In this example, I put a loupe on 2 photos taken a couple of seconds apart, to see whether the shadows on the face in the first photo are too bad.

A Contrarian View on Color Calibration

Although people say that serious attention to color issues is the mark of a serious photographer, I think these days the "return on investment" isn't great enough to spend a lot of time and energy on it.

The basic issue: screens emit light, printed photos reflect light, so color and brightness that you see on the screen may turn out different in a print. Also, different computer screens (even different operating systems) vary in their display properties, so colors might not be consistent from one machine to another.

For example, when I print a photo at a local location, it will typically turn out a little darker and a little less saturated than it looks on my screen. When my photos (edited on OS X) get projected on a Windows PC at a photo club competition, I know the color balance and brightness will be a little different. And even if I just transfer photos from the iMac to the Powerbook to do a slideshow, the max brightness on the Powerbook still seems dingy by comparison. (Curse this bright iMac screen! ;-)

Old-school photographers often advise a complicated procedure to calibrate your monitor so that it's "accurate" -- the idea being that you'll edit the color balance, saturation, brightness, and so on so that it looks right on the screen, and will reproduce accurately when printed. That's the theory, anyway.

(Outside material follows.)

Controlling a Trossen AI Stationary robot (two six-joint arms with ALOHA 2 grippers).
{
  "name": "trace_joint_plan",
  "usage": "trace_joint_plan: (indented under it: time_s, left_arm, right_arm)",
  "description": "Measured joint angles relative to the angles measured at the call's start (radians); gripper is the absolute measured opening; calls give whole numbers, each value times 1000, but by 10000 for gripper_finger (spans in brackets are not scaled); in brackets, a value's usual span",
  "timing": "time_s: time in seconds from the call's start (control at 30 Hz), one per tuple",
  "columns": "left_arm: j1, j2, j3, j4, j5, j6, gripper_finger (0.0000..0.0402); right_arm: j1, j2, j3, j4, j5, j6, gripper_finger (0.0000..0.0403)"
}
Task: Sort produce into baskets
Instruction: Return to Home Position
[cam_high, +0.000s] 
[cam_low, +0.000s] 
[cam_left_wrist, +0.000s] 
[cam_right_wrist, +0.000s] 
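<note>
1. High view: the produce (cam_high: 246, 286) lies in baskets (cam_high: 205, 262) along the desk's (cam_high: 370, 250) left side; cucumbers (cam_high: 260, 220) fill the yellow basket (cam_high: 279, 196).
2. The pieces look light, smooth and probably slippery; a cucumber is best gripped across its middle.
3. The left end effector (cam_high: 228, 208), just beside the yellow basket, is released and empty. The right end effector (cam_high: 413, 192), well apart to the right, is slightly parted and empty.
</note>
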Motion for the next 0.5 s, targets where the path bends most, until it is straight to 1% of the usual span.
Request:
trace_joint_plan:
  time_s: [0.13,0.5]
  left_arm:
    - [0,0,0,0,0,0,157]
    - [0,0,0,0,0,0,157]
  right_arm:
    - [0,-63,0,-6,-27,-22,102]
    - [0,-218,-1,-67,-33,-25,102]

However, there are so many variables to consider that you can drive yourself crazy -- what "color space" is the photo using in Photoshop, what kind of printer are you printing on, what are all the other print settings in Photoshop, how long has it been since you calibrated your monitor because monitors "drift" over time!

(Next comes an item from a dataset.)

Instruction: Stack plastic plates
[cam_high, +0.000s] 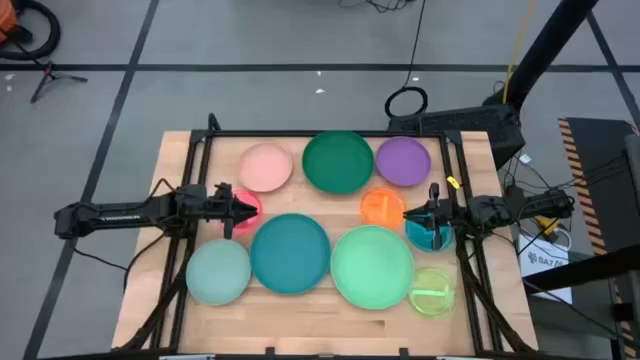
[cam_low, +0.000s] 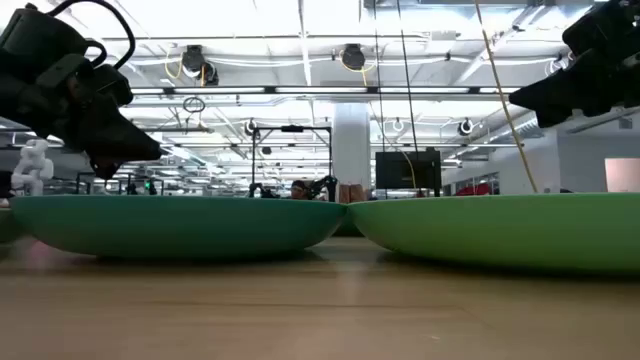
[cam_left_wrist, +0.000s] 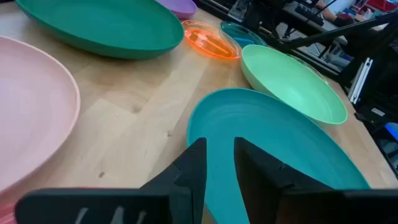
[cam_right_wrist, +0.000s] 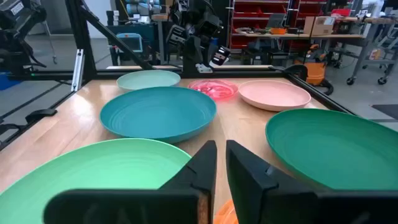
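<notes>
Light wooden surface (cam_high: 320, 305), framed by black rails. Lying directly on it, in the high view: along the far edge a pale pink plate (cam_high: 265, 166), a dark green plate (cam_high: 338, 161) and a purple plate (cam_high: 403, 161), close together. Mid-row: a bright pink plate (cam_high: 246, 207) toward the left, a small orange plate (cam_high: 381, 206) and a small blue plate (cam_high: 428, 232) toward the right. Along the near edge: a pale mint plate (cam_high: 218, 271), a large teal plate (cam_high: 290, 253), a large light green plate (cam_high: 372, 265) touching the teal one, and a translucent lime plate (cam_high: 432, 291) at the near right corner.
</notes>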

And then you transfer the pictures to a computer that wasn't calibrated, or was calibrated differently, or you print on a different printer or type of paper, and once again you don't like the way it looks.

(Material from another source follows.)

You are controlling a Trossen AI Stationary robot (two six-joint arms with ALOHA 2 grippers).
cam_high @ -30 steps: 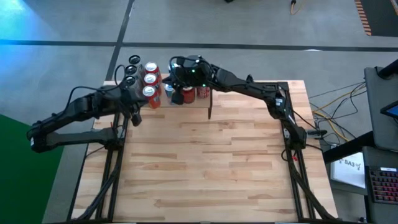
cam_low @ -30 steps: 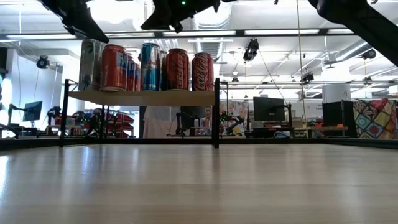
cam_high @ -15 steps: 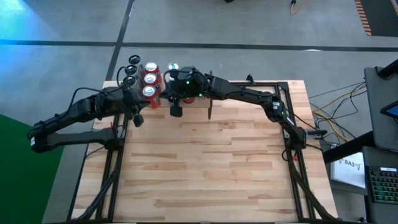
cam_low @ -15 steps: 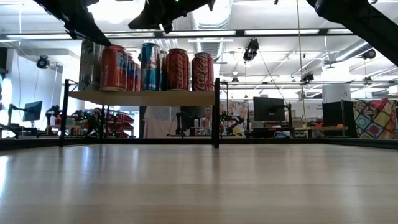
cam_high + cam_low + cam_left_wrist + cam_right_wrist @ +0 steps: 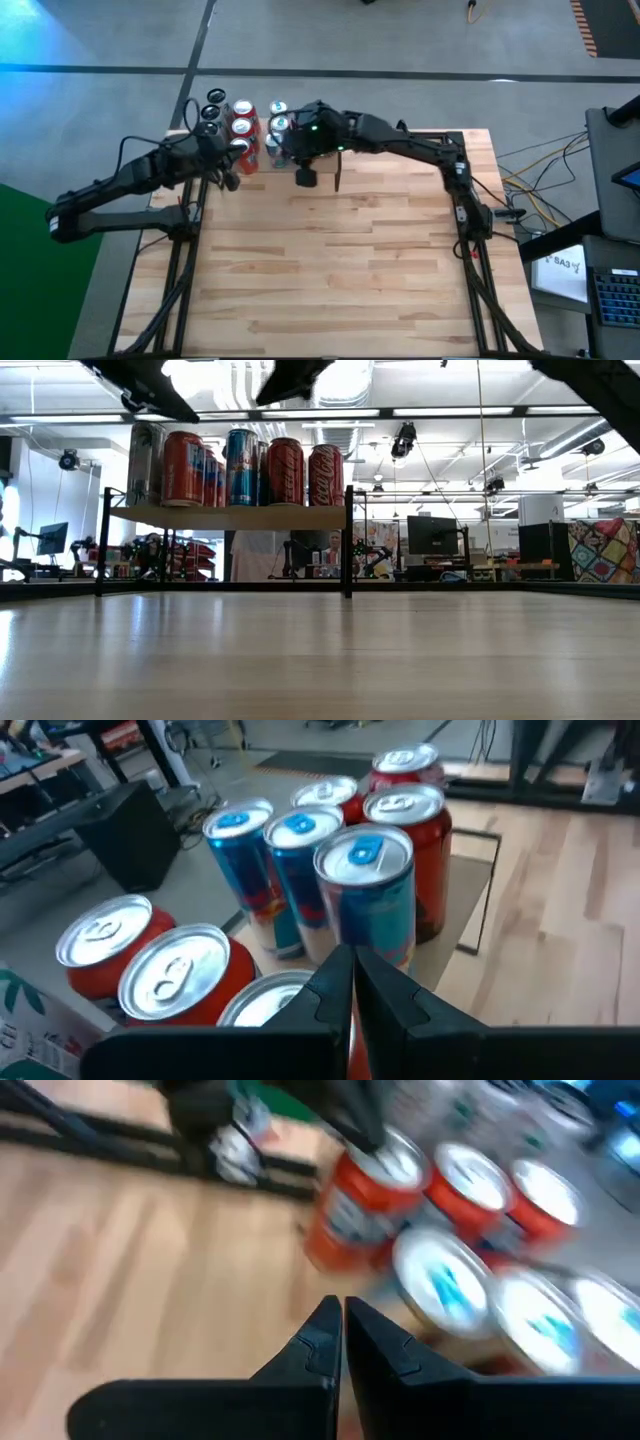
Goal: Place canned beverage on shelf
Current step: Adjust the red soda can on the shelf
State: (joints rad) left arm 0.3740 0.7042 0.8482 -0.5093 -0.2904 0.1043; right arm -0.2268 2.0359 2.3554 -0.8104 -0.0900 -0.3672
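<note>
Light wood is what the shelf (image 5: pixel 255 150) is made of, and in the high view it stands at the far edge of the table (image 5: pixel 330 260) with the cans (image 5: pixel 243 128) crowded on it. The right gripper (image 5: pixel 305 176) hangs just in front of the shelf, over bare table, and it carries nothing. The left gripper (image 5: pixel 229 181) is near the shelf's left front corner, also without a can. No can is visible on the table outside the shelf, so I judge that the placing is done and the step now is to draw the arms away.

In the low view the cans (image 5: pixel 240 466) stand upright in a tight row on the shelf (image 5: pixel 225 515), between the black uprights. Both arms show only as dark shapes above them, clear of the can tops.

In the left wrist view the left gripper (image 5: pixel 353 982) has its fingers together, and they grip nothing. The cans (image 5: pixel 365 895) stand directly ahead of the fingertips and very near, red ones and blue ones touching each other.

In the right wrist view the right gripper (image 5: pixel 341 1332) also has its fingers pressed together and empty. The cans (image 5: pixel 440 1245) lie ahead of it and a little to one side, with table wood under the fingers.

To do the retreat well, each arm should back straight away from the shelf before it turns, because the cans are packed closely and one touch could knock down several.
</note>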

My advice? Follow only the simplest procedures that give the most bang for the buck:

  1. Do a one-time calibration with the simplest, cheapest method. Perhaps borrow a ColorVision Spyder and choose the automated mode where the device rests against the monitor for a few minutes and you don't have to do anything. Or on OS X, use System Preferences -> Displays -> Color -> Calibrate.
  2. Change your display's "Gamma" setting if your images are consistently too dark or too light when printed or on another computer. On OS X, you might find that your images are too dark when displayed on a PC or printed. In the System Preferences ... Calibrate procedure mentioned above, you can set up an alternative profile with a different (darker) gamma value, and switch to it at the drop of a hat. That darker monitor setting will "fool" you into brightening your pictures more than you normally would, which will give better results in print or on Windows PCs.
  3. If you can get a printer profile for your exact printer or your favorite online service, why not. For example, the Dry Creek Photo site has color profiles for many photo labs across the country, including every Costco. You can select the printer profile when printing in Photoshop. (Select Print -> Color Management -> Photoshop Manages Colors to enable the Printer Profile list.)
  4. When you think you have something close, run a bunch of test prints with variations of overall saturation, brightness, etc. Include a caption on each print to say which is which! These days, you can get 8x10s for only a few dollars each. Figure out how much your time is worth to sidestep hours of fiddling with printer settings.
  5. If you find you need to boost brightness by 10%, lower red saturation by 5%, etc. for every picture to get it to display properly on Uncle Bob's laptop or print on your local photo lab's professional printer, set up a Photoshop action, save a set of layers, or find some other way to apply that action to a whole set of photos at once. (Leaving the originals unchanged.) You might display photos in so many different contexts, no one color setting will work perfectly for them all.